Dieser Bau besteht aus dem Kirchenraum samt Narthex, sowie einer kleinen Kapelle an der Südseite, Perambulatorium an der Nordseite. Bei der Umwandlung der Kirche in einer Moschee im Jahre 1591 wurden alle Raumteile erheblichen Veränderungen unterworfen.

Die Hauptkirche ist 12. Jahrhundert durch einen sonst nicht hervorgetretenen Johannes Kommenos, einem Mitglied der königlichen Familie und dessen Gemahlin Anna Doukina errichtet worden ist.

Viele Historiker und Archäologen glauben jedoch, daß die ursprüngliche Konstruktion älter war und schreiben sie Michael VII. Dukas zu und das ursprüngliche Gebäude im 8. Jahrhundert errichtet wurde.

Die Kirche wurde 1315 zu Ehren des Generals des Kaiser Andronikos II.Palaiologos, Michael Tarchaniotes Glabas von seiner Frau Martha Glabas erneuert, die auch das reich mit Mosaiken und Fresken ausgestaltete Parekklesion (vermutlich als Grabkapelle) stiftete, das an der Südseite der Kirche hinzugefügt wurde.
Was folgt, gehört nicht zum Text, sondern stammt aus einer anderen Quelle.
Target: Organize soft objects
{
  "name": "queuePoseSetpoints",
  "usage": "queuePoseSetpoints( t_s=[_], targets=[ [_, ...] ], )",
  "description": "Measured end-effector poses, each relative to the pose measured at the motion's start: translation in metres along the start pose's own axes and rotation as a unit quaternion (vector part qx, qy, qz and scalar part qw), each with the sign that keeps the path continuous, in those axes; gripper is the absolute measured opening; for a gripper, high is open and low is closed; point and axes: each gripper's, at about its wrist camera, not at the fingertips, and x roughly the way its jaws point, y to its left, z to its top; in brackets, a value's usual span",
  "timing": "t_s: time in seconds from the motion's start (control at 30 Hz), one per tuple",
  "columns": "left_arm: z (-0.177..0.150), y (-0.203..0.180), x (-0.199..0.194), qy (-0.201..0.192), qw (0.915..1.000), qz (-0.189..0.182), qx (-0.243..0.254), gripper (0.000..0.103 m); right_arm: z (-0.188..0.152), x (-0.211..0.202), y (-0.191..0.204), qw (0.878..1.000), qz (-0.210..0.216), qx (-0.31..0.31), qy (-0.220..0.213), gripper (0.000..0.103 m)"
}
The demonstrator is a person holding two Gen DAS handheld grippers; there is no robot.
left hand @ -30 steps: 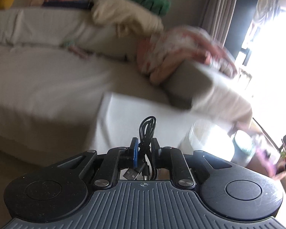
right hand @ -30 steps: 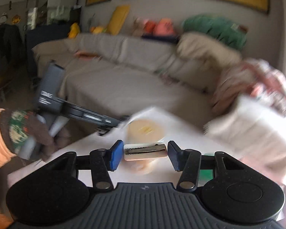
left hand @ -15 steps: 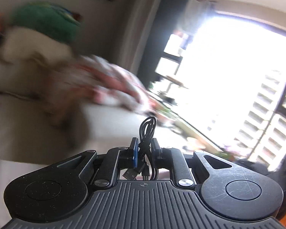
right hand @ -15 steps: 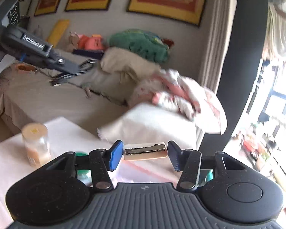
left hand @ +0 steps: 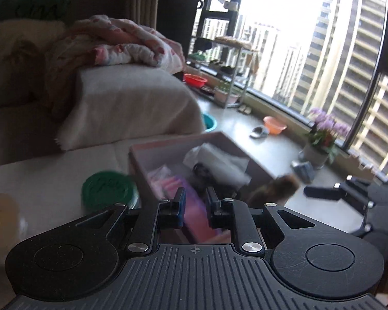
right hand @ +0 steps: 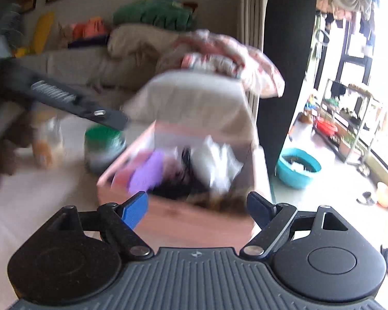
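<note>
Both tools hang over a pinkish box (right hand: 194, 222) that sits on the white-covered tabletop (left hand: 51, 165), close to the end of the sofa. The left hand-held gripper (left hand: 195, 206) has its jaws a narrow gap apart with nothing between them; through the gap shows the purple item (left hand: 194, 214) lying in the box. The right hand-held gripper (right hand: 198, 206) is spread wide and empty, its blue pad (right hand: 134, 210) and the dark one on the far side framing the box's near wall.

Inside the box the soft things are jumbled together: a purple item (right hand: 146, 174) and something pink (left hand: 165, 183) at one end, a dark tangle (right hand: 181, 178) in the middle, crumpled white plastic (right hand: 219, 162) at the other end. The picture is too blurred to name them more closely. A brown furry thing (left hand: 276, 188) sits at the box's near corner, just beside the right tool.

Next to the box stands a green-lidded jar (left hand: 107, 188), and further along a jar with a pale lid (left hand: 0, 219). On the sofa arm (left hand: 132, 98) behind lies a rumpled pink-and-white blanket (left hand: 121, 44).
</note>
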Motion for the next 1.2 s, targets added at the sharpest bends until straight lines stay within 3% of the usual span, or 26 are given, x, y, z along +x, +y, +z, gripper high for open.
queuePoseSetpoints(
  t_s=[0.13,0.27,0.3,0.4,0.47,0.53,0.57,0.7,0.8,0.9,1.2],
  targets=[
    [-0.069,-0.003,-0.022,0.028,0.995,0.096,0.007,0.018,-0.024,0.018,0.023,0.998,-0.001,0.031,0.047,0.085],
    [-0.122,0.003,-0.018,0.05,0.9888,0.14,-0.018,0.018,-0.045,0.044,0.041,0.993,0.013,0.041,0.108,0.086],
    [-0.127,0.006,-0.013,0.052,0.9876,0.145,-0.028,0.018,-0.049,0.052,0.046,0.991,0.011,0.035,0.125,0.091],
    [-0.133,0.004,-0.007,0.026,0.9871,0.152,-0.043,0.022,-0.055,0.056,0.047,0.99,-0.029,0.056,0.123,0.103],
    [-0.132,0.001,-0.001,0.018,0.9885,0.143,-0.047,0.036,-0.061,0.056,0.039,0.989,-0.017,0.088,0.122,0.103],
    [-0.131,-0.002,0.004,0.011,0.9909,0.123,-0.053,0.061,-0.064,0.057,0.038,0.989,-0.025,0.093,0.112,0.103],
    [-0.13,-0.003,0.006,0.01,0.9908,0.123,-0.057,0.063,-0.064,0.057,0.038,0.989,-0.024,0.092,0.11,0.103],
    [-0.13,-0.01,0.007,-0.009,0.9853,0.147,-0.085,0.064,-0.066,0.055,0.04,0.991,-0.026,0.092,0.098,0.103],
    [-0.134,-0.023,0.004,-0.007,0.9834,0.167,-0.07,0.064,-0.073,0.049,0.039,0.994,-0.026,0.091,0.062,0.103],
    [-0.133,-0.028,0.006,-0.001,0.982,0.179,-0.059,0.064,-0.073,0.047,0.038,0.994,-0.03,0.093,0.058,0.103],
    [-0.134,-0.027,0.005,-0.001,0.9823,0.178,-0.059,0.064,-0.072,0.048,0.037,0.993,-0.03,0.095,0.058,0.103]
  ],
)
Bei der Umwandlung der Kirche, höchstwahrscheinlich um mehr Raum im Inneren zu schaffen,  werden Innenwände und die Bögen des Ambulatoriums  entfernt und ein Mihrab dazu gebaut.

Wie auch die Mosaiken der Kuppel stets sichtbar geblieben waren, so ist Ihre Wirkung nach der Reinigung doch kräftiger geworden. Dargestellt ist Christus als Pantakrator (Herrscher Alls) umgeben von zwölf Propheten. Die Apsis zeigt Christus als Hyperagathos, den Übergütigen, zusammen mit der Jungfrau und Johannes der Täufer. An anderen Stellen sind Engel und Heilige voller Gestalt dargestellt. Von den Mosaiken, die Szenen aus dem Heilgeschehen darstellten, ist nur eine Taufe Christi geblieben. Die Mosaiken stellen dar, eine unschätzbare Erweiterung des uns überblick baren Bestandes an byzantinischen Werken aus der Blütezeit des frühen 14.Jahrhunderts dar.

Die Pammakaristos-Kirche war nach der Eroberung in den Händen der griechischen Christen geblieben. Im Jahre 1456 wurde sie sogar Sitz dersorthodoxen Patriarchats, nachdem der Patriarch Gennadios die Apostelkirche aufgegeben hat. Sultan Mehmet und Patriarch Gennadios trafen hier zusammen, um Fragen der Religion und Politik zu besprechen. Bis 1568 war hier Sitz der des orthodoxen Oberhirten; fünf Jahre später hat Sultan Murad der Dritte, die Kirche in eine Moschee umwandeln lassen. Er nannte sie als Fethiye Camii (Moschee des Sieges, der Eroberung) zur Erinnerung an die von ihm geleitete Eroberung Georgiens und Aserbaidschans.

Die Seitenkapelle (Parekklesion) der ehemaligen Pammakaristos-Klosterkirche besitzt nach der Hagia Sophia und der Chora-Kirche die meisten Mosaiken in Istanbul und ist seit 1949 ein Museum. Während das Hauptgebäude weiterhin als Moschee genutzt wird, ist das Parekklesion ist ein Museum.